─── Data ───

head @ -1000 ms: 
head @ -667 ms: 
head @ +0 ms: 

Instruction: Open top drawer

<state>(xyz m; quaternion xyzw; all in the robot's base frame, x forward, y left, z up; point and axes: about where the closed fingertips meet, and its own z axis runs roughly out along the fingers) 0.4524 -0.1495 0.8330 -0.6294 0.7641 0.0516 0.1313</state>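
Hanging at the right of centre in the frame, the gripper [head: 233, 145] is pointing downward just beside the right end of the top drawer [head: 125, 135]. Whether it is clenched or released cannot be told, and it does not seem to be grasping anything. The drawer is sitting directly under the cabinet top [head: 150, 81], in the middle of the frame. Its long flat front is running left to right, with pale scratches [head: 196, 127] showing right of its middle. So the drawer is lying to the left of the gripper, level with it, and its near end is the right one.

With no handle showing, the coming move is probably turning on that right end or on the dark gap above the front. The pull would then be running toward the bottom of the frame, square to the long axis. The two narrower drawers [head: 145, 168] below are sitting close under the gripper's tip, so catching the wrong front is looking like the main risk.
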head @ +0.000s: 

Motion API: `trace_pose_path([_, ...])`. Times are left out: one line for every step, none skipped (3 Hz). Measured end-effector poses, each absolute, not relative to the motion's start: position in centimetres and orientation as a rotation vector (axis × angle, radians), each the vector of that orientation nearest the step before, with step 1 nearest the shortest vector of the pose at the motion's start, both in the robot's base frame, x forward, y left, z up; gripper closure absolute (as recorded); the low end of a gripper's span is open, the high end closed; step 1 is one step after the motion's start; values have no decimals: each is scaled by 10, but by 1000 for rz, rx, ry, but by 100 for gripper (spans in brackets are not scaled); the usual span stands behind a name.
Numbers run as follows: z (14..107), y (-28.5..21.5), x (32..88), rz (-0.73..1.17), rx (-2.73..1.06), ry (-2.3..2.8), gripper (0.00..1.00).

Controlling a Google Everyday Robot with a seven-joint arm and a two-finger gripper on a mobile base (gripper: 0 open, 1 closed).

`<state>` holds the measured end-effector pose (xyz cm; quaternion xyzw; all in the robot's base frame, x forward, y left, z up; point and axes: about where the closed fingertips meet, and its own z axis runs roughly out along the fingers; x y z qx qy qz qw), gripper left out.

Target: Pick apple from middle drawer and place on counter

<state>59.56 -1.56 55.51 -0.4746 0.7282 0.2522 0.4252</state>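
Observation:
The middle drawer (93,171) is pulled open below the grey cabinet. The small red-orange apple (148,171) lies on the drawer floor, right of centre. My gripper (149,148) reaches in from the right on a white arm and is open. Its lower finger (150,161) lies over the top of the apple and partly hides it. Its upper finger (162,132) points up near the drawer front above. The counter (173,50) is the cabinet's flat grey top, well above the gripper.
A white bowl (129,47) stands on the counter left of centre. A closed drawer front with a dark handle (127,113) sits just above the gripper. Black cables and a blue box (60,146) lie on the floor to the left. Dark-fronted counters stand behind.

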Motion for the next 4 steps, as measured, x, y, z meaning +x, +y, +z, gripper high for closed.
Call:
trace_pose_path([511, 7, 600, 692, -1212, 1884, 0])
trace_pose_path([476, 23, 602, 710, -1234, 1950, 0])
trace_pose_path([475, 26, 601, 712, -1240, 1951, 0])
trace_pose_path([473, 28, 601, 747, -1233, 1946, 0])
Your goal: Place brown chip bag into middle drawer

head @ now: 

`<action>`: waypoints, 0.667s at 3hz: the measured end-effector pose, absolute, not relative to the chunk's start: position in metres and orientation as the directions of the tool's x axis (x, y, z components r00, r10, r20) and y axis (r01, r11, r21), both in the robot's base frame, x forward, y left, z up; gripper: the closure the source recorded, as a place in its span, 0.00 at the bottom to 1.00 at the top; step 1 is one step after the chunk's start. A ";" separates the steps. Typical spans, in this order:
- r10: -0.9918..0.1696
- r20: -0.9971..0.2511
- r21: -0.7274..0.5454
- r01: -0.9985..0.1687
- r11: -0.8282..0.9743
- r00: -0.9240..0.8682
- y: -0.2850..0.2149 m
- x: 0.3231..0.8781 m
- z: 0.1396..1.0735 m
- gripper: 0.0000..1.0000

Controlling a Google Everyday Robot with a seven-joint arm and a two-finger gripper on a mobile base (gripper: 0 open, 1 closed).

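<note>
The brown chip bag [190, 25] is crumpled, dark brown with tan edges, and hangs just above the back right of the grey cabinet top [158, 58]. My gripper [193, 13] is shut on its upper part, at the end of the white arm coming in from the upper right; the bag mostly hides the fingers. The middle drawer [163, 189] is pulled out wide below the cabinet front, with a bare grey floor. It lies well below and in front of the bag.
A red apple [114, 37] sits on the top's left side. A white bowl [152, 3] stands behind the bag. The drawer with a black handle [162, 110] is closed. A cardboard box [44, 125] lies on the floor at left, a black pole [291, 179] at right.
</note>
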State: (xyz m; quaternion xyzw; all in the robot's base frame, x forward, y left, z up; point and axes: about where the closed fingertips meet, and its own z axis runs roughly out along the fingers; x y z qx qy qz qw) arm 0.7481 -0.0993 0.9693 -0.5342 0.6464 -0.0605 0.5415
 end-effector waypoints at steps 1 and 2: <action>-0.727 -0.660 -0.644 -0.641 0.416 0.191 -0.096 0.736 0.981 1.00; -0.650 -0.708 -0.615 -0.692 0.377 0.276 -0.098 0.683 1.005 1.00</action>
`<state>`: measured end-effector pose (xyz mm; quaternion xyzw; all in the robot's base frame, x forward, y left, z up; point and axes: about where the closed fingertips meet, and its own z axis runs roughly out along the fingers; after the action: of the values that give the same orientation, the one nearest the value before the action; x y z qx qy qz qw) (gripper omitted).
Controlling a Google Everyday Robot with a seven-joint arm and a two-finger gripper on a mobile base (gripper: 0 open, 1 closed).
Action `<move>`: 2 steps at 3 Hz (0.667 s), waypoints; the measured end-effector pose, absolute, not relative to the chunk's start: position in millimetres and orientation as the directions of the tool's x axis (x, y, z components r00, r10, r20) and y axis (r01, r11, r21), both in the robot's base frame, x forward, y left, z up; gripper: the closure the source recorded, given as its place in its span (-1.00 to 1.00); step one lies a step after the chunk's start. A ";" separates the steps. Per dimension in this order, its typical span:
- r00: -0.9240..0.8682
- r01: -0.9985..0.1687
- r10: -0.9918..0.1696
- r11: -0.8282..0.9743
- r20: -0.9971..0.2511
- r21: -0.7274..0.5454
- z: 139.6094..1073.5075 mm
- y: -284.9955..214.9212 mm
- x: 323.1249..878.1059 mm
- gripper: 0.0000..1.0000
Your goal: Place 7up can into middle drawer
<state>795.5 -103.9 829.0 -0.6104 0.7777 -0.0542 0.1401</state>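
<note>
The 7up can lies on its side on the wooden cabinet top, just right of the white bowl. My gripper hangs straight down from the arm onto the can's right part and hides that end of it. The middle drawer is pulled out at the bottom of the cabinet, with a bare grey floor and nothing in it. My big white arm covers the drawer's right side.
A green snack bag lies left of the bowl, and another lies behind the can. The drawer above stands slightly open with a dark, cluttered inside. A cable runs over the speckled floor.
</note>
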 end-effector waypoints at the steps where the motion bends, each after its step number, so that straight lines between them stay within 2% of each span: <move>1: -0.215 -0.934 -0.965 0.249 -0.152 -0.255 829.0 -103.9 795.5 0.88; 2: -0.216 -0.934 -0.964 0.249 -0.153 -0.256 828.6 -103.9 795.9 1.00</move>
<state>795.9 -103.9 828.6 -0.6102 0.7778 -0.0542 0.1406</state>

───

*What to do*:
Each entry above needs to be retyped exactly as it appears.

*Result of the exercise*:
head @ -1000 ms: 
head @ -667 ms: 
head @ +0 ms: 

Instruction: Open top drawer

<state>(xyz m; quaternion xyzw; all in the robot's base frame, x forward, y left, z up; point and axes: about where the closed fingertips meet, and its own z axis runs roughly out along the fingers) 0.4524 -0.1495 0.8330 -0.6294 0.7641 0.0516 0.1313</state>
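Hanging at the right of centre in the frame, the gripper [head: 233, 145] is pointing downward just beside the right end of the top drawer [head: 125, 135]. Whether it is clenched or released cannot be told, and it does not seem to be grasping anything. The drawer is sitting directly under the cabinet top [head: 150, 81], in the middle of the frame. Its long flat front is running left to right, with pale scratches [head: 196, 127] showing right of its middle. So the drawer is lying to the left of the gripper, level with it, and its near end is the right one.

With no handle showing, the coming move is probably turning on that right end or on the dark gap above the front. The pull would then be running toward the bottom of the frame, square to the long axis. The two narrower drawers [head: 145, 168] below are sitting close under the gripper's tip, so catching the wrong front is looking like the main risk.
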head @ +0.000s: 

Motion API: `trace_pose_path([_, ...])`. Times are left out: one line for every step, none skipped (3 Hz). Measured end-effector poses, each absolute, not relative to the motion's start: position in centimetres and orientation as a rotation vector (axis × angle, radians), each the vector of that orientation nearest the step before, with step 1 nearest the shortest vector of the pose at the motion's start, both in the robot's base frame, x forward, y left, z up; gripper closure absolute (as recorded); the low end of a gripper's span is open, the high end closed; step 1 is one step after the motion's start; values have no decimals: each is scaled by 10, but by 1000 for rz, rx, ry, but by 100 for gripper (spans in brackets are not scaled); the usual span stands behind a name.
Numbers run as follows: z (14..107), y (-28.5..21.5), x (32..88), rz (-0.73..1.17), rx (-2.73..1.06), ry (-2.3..2.8), gripper (0.00..1.00).

Controlling a Google Everyday Robot with a seven-joint arm and a two-finger gripper on a mobile base (gripper: 0 open, 1 closed).

`<state>` holds the measured end-effector pose (xyz cm; quaternion xyzw; all in the robot's base frame, x forward, y left, z up; point and axes: about where the closed fingertips meet, and its own z axis runs roughly out along the fingers; x y z qx qy qz qw), gripper left out.

Target: Pick apple from middle drawer and place on counter

<state>59.56 -1.56 55.51 -0.4746 0.7282 0.2522 0.4252</state>
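Observation:
The middle drawer (93,171) is pulled open below the grey cabinet. The small red-orange apple (148,171) lies on the drawer floor, right of centre. My gripper (149,148) reaches in from the right on a white arm and is open. Its lower finger (150,161) lies over the top of the apple and partly hides it. Its upper finger (162,132) points up near the drawer front above. The counter (173,50) is the cabinet's flat grey top, well above the gripper.
A white bowl (129,47) stands on the counter left of centre. A closed drawer front with a dark handle (127,113) sits just above the gripper. Black cables and a blue box (60,146) lie on the floor to the left. Dark-fronted counters stand behind.
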
Motion for the next 4 steps, as measured, x, y, z meaning +x, +y, +z, gripper high for closed.
Call:
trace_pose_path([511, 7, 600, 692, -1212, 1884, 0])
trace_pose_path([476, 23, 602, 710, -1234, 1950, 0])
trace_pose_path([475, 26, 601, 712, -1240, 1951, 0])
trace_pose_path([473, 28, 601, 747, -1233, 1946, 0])
Your goal: Place brown chip bag into middle drawer

head @ now: 

`<action>`: waypoints, 0.667s at 3hz: the measured end-effector pose, absolute, not relative to the chunk's start: position in metres and orientation as the directions of the tool's x axis (x, y, z components r00, r10, r20) and y axis (r01, r11, r21), both in the robot's base frame, x forward, y left, z up; gripper: the closure the source recorded, as a place in its span, 0.00 at the bottom to 1.00 at the top; step 1 is one step after the chunk's start. A ";" separates the steps. Typical spans, in this order:
- r10: -0.9918..0.1696
- r20: -0.9971..0.2511
- r21: -0.7274..0.5454
- r01: -0.9985..0.1687
- r11: -0.8282..0.9743
- r00: -0.9240..0.8682
- y: -0.2850..0.2149 m
- x: 0.3231..0.8781 m
- z: 0.1396..1.0735 m
- gripper: 0.0000..1.0000

Controlling a Google Everyday Robot with a seven-joint arm and a two-finger gripper on a mobile base (gripper: 0 open, 1 closed).

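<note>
The brown chip bag [190, 25] is crumpled, dark brown with tan edges, and hangs just above the back right of the grey cabinet top [158, 58]. My gripper [193, 13] is shut on its upper part, at the end of the white arm coming in from the upper right; the bag mostly hides the fingers. The middle drawer [163, 189] is pulled out wide below the cabinet front, with a bare grey floor. It lies well below and in front of the bag.
A red apple [114, 37] sits on the top's left side. A white bowl [152, 3] stands behind the bag. The drawer with a black handle [162, 110] is closed. A cardboard box [44, 125] lies on the floor at left, a black pole [291, 179] at right.
</note>
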State: (xyz m; quaternion xyzw; all in the robot's base frame, x forward, y left, z up; point and axes: about where the closed fingertips meet, and its own z axis runs roughly out along the fingers; x y z qx qy qz qw) arm 0.7481 -0.0993 0.9693 -0.5342 0.6464 -0.0605 0.5415
 end-effector waypoints at steps 1 and 2: <action>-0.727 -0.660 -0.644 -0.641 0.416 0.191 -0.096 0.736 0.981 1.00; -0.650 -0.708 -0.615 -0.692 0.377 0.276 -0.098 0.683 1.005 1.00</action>
`<state>`: measured end-effector pose (xyz mm; quaternion xyzw; all in the robot's base frame, x forward, y left, z up; point and axes: about where the closed fingertips meet, and its own z axis runs roughly out along the fingers; after the action: of the values that give the same orientation, the one nearest the value before the action; x y z qx qy qz qw) (gripper omitted).
Controlling a Google Everyday Robot with a seven-joint arm and a two-finger gripper on a mobile base (gripper: 0 open, 1 closed).
Action `<move>`: 2 steps at 3 Hz (0.667 s), waypoints; the measured end-effector pose, absolute, not relative to the chunk's start: position in millimetres and orientation as the directions of the tool's x axis (x, y, z components r00, r10, r20) and y axis (r01, r11, r21), both in the robot's base frame, x forward, y left, z up; gripper: the closure the source recorded, given as its place in its span (-1.00 to 1.00); step one lies a step after the chunk's start. A ";" separates the steps. Per dimension in this order, its typical span:
- r00: -0.9240..0.8682
- r01: -0.9985..0.1687
- r10: -0.9918..0.1696
- r11: -0.8282..0.9743
- r20: -0.9971..0.2511
- r21: -0.7274..0.5454
- z: 139.6094..1073.5075 mm
- y: -284.9955..214.9212 mm
- x: 323.1249..878.1059 mm
- gripper: 0.0000..1.0000
Your goal: Place 7up can into middle drawer
<state>795.5 -103.9 829.0 -0.6104 0.7777 -0.0542 0.1401</state>
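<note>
The 7up can lies on its side on the wooden cabinet top, just right of the white bowl. My gripper hangs straight down from the arm onto the can's right part and hides that end of it. The middle drawer is pulled out at the bottom of the cabinet, with a bare grey floor and nothing in it. My big white arm covers the drawer's right side.
A green snack bag lies left of the bowl, and another lies behind the can. The drawer above stands slightly open with a dark, cluttered inside. A cable runs over the speckled floor.
</note>
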 end-effector waypoints at the steps where the motion bends, each after its step number, so that straight lines between them stay within 2% of each span: <move>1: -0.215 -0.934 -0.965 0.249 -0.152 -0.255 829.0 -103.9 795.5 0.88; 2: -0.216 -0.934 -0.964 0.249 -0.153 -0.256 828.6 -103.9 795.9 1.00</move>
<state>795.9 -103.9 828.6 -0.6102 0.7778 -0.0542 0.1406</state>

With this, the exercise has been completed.